Celebrity Ready Steady Cook (BBC1) would be equally at home in the daytime schedules, but it has pretensions to greater things so it goes out at prime-time. So should you. Is this really the best BBC1 has to offer at 7 o'clock on a Friday evening? I do not care if it is August.

Not that ITV is any better. Viewers in the south east have the option of watching LWT's mind-boggling Boot Sale Challenge in which two couples are supplied with coloured sweatshirts and pounds 100 and told to go forth and multiply. One competitor - a proud veteran of these motorised jumble sales - boasted that he had once paid pounds 2 for a painting which later sold for pounds 700. Such an obscene level of return is obviously the holy grail of this dreary series, but it is an unsavoury business. It is one thing to pick up a bargain from old curiosity shopkeepers who ought to know better, but trading on the ignorance of fellow car-booters seems mean-spirited, to say the least. Antiques Roadshow (the obvious model for this avaricious, treasures-in-the-attic fantasy) is at least in the business of bringing happy endings to the unwitting owners of precious objects: Car Boot Challenge sets out to mug them before they get to the valuation table.

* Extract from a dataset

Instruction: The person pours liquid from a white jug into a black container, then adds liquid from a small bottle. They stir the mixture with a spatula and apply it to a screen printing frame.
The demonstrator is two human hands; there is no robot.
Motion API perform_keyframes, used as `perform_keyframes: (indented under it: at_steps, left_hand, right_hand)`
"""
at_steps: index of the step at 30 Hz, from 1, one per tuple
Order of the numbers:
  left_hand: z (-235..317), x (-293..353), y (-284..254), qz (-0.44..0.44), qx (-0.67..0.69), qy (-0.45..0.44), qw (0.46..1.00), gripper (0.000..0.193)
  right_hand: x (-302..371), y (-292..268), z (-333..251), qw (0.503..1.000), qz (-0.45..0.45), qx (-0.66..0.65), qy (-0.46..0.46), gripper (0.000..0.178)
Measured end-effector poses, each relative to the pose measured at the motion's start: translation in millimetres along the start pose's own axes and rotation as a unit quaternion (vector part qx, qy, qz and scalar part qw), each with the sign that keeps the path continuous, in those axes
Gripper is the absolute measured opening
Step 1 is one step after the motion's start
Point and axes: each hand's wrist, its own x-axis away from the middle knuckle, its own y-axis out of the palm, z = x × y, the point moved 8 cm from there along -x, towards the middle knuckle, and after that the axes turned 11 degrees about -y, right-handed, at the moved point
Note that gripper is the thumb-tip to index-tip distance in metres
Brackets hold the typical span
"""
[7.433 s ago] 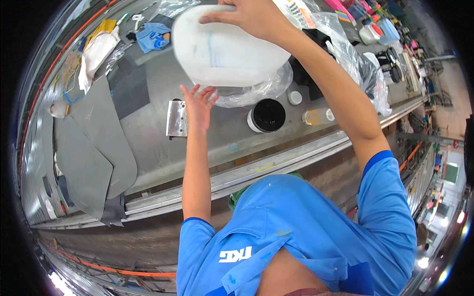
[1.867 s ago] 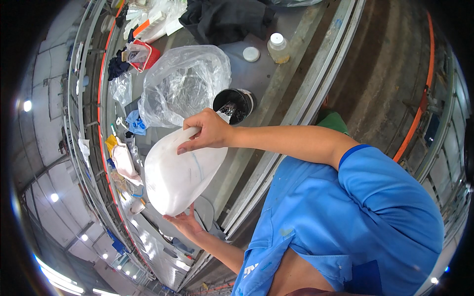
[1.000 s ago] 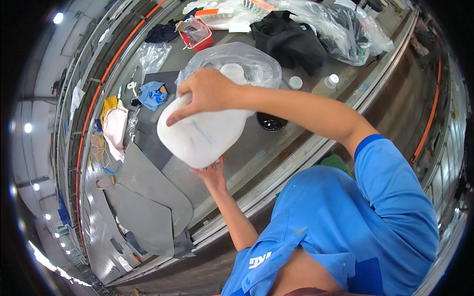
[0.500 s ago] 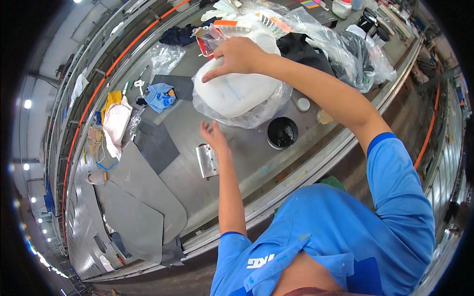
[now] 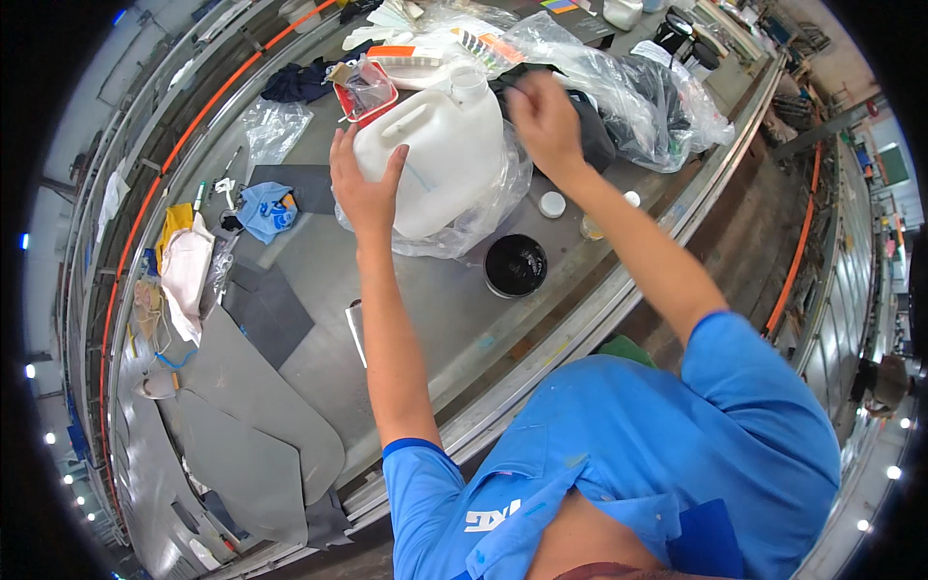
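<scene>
On the grey metal surface point(image 5: 449, 302), a white plastic jug point(image 5: 443, 159) is set over crumpled clear plastic point(image 5: 447, 242), its neck turned away from the person. The jug's left side is touched by the left hand point(image 5: 365, 188), its fingers and thumb spread wide. Whether anything is held by the right hand point(image 5: 546, 126), blurred near the neck, cannot be told. Nearer the edge, a black-filled tub point(image 5: 515, 266) is placed near a white cap point(image 5: 552, 204); grey sheets point(image 5: 246, 464) are overlapped at left. Beyond, brown floor point(image 5: 720, 261) and lit lamps point(image 5: 893, 472) are seen.
</scene>
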Motion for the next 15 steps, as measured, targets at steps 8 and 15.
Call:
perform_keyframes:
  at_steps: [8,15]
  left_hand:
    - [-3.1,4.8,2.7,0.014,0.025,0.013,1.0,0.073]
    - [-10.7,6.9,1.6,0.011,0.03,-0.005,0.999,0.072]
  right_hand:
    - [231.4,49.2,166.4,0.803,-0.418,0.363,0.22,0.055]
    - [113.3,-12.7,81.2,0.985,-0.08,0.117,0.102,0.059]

Yesterday's bounty hunters wandered up and down a Buckinghamshire field haggling for various bits of tat. Their browsing was interrupted by "Top Tips" on how to pick up bargains. Apparently, what you really want is toys in their original packaging - what nerdy collectors call NRFB (Never Removed From Box). I like to think there is a curse on any toy that has never been played with, but this anal obsession with blister packs is nowhere near as sinister as the evening's key piece of advice: "Always check the bottoms of Cabbage Patch Dolls". I forget why.

By the judicious purchase of various cult playthings and nasty-but-collectable Sixties kitchenware, the winning team managed to buy a bin-liner of stuff valued at 185 quid. The losers spent their ton on an pounds 85 pile of cack. This was mildly satisfying, but it did not compensate me for the 30 minutes I wasted watching the darn thing. Viewers in other regions had their own programmes: they should be very grateful.